The Divorce Act is unconstitutional, the Constitutional Court heard, and it is time to remedy the historical unequal bargaining power women have had in certain marriages. 

The apex court on Wednesday heard applications by two women who were married out of community of property, but whose marriages had ended.

Problems arose for both when they were denied their claims from their husbands’ estates.

Booysen matter 

Estelle Booysen married her late husband in 1983 out of community of property.

This is different to the usual “in community of property” where spouses by law share everything equally. “Out of community of property” marriages are regulated by an antenuptial contract, which allows the spouses themselves to regulate their property.

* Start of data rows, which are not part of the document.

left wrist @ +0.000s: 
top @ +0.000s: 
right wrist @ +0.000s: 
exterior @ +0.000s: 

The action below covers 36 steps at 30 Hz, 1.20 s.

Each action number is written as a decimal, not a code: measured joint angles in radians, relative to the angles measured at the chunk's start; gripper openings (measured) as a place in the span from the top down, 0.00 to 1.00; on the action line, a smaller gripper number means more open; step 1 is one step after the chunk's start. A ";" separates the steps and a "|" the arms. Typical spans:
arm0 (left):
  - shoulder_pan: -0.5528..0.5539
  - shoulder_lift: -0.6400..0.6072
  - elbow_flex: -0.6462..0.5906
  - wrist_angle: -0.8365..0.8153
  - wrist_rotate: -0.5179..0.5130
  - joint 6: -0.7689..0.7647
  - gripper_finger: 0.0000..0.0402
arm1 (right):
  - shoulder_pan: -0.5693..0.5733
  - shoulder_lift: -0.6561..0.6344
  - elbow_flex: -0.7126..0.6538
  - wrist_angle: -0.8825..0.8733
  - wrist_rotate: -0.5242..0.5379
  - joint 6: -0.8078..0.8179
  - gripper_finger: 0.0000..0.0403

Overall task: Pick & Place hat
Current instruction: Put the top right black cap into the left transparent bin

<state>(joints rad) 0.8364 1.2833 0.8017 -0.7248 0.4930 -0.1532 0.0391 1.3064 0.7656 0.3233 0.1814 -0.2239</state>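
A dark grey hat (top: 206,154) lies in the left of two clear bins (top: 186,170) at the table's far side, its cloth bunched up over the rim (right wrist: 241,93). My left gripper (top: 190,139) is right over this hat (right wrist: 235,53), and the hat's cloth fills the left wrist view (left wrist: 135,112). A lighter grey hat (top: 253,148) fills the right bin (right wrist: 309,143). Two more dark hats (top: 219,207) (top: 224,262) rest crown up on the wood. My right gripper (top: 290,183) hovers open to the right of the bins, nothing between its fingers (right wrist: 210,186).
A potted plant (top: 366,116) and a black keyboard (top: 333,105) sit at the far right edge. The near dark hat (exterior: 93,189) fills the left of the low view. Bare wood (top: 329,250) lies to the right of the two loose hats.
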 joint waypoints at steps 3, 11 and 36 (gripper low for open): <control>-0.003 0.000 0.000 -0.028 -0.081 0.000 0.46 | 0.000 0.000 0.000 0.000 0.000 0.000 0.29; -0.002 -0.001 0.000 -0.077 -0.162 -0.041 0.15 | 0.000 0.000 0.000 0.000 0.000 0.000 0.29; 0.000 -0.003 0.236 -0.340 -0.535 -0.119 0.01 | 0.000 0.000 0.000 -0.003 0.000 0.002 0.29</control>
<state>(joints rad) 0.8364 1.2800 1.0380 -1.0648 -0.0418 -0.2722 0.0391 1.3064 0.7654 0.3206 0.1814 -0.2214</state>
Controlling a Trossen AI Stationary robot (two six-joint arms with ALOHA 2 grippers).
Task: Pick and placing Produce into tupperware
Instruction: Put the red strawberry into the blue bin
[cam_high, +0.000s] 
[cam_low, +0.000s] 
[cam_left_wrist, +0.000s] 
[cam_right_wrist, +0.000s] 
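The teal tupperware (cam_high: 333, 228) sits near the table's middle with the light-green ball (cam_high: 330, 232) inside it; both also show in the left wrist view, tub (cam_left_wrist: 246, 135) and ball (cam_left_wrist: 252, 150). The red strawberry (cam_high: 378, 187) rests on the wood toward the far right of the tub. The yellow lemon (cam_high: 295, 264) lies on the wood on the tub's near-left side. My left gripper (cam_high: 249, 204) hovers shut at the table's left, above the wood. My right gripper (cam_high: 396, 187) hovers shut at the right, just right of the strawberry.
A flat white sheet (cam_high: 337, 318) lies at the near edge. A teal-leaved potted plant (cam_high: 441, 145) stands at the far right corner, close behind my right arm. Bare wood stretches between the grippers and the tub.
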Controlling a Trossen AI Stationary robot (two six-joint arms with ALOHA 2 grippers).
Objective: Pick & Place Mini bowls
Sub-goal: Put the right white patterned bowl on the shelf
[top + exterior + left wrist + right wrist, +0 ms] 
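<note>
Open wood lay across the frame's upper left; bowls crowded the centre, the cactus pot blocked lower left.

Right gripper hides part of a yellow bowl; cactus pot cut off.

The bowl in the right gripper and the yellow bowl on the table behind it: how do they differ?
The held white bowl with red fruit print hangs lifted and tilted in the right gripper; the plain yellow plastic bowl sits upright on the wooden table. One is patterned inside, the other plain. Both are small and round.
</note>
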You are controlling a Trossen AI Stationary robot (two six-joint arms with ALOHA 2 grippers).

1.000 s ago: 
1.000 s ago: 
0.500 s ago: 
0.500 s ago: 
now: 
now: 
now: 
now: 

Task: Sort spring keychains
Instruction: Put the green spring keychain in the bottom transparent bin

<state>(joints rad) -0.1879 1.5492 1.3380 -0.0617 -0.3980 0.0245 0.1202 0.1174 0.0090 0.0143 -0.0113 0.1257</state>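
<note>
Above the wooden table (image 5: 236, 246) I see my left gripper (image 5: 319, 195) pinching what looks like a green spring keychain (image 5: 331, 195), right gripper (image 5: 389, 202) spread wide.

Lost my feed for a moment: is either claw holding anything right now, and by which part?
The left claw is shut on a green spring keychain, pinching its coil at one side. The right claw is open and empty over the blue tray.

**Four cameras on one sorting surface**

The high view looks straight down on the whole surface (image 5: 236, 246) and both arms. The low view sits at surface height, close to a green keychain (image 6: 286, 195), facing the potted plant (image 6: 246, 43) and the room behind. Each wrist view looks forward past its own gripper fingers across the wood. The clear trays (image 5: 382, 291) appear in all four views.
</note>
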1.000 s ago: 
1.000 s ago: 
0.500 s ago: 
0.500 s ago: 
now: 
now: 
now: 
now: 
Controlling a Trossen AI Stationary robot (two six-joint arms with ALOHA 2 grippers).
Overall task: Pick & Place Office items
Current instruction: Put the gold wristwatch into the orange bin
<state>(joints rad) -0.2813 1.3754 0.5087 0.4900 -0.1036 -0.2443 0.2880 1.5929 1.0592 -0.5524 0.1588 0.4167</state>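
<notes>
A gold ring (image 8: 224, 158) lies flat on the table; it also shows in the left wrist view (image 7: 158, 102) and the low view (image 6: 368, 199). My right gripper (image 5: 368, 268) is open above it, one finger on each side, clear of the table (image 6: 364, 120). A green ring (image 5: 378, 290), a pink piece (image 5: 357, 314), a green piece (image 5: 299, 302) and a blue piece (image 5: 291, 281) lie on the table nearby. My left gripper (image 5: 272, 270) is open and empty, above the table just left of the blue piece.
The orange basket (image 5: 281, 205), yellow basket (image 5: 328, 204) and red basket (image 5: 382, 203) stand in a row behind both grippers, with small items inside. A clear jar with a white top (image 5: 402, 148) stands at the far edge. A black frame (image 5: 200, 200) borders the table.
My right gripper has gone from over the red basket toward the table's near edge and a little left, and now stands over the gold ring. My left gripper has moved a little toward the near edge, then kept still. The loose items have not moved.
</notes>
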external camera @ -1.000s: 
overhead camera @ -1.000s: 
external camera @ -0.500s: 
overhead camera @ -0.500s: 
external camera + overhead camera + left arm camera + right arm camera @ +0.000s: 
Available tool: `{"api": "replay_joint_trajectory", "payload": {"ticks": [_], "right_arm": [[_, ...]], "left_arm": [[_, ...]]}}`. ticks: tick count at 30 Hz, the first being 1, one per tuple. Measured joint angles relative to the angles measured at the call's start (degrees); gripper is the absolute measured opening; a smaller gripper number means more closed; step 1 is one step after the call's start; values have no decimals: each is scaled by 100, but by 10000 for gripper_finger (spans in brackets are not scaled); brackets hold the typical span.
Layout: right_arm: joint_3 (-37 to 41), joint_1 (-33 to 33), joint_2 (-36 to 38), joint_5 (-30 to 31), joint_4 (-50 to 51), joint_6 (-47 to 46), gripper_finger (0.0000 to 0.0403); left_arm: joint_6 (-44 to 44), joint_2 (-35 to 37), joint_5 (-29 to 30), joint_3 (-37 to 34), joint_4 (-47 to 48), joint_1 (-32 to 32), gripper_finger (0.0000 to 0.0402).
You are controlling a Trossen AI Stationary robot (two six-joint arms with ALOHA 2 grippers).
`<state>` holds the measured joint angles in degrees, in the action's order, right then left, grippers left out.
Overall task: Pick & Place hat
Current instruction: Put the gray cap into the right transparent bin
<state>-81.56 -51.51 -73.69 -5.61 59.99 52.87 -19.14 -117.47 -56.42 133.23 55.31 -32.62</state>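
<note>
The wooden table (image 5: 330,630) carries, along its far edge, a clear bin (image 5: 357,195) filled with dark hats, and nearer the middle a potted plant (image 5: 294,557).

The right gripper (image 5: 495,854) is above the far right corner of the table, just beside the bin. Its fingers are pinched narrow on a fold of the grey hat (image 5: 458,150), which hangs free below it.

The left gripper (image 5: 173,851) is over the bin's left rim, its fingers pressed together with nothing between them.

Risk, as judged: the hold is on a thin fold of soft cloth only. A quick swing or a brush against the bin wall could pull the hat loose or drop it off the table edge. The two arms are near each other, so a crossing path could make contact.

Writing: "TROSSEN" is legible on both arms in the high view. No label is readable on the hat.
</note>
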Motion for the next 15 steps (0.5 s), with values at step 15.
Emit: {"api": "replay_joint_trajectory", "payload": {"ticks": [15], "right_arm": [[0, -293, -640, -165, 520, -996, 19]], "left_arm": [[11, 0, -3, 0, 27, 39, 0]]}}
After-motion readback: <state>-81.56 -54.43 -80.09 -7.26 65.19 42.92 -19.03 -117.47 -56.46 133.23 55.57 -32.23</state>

Booysen instituted divorce proceedings in about 2016, but her husband passed away before the matter was finalised. As a result of his death, the marriage automatically ended. In the proceedings, Booysen claimed from her husband’s estate in terms of section 7(3) of the Divorce Act, which deals with asset division in marriages out of community of property. 

Because her husband had died, the executor of her husband’s estate said she could not claim under section 7(3), since it only made provision for asset distribution on divorce, not death.  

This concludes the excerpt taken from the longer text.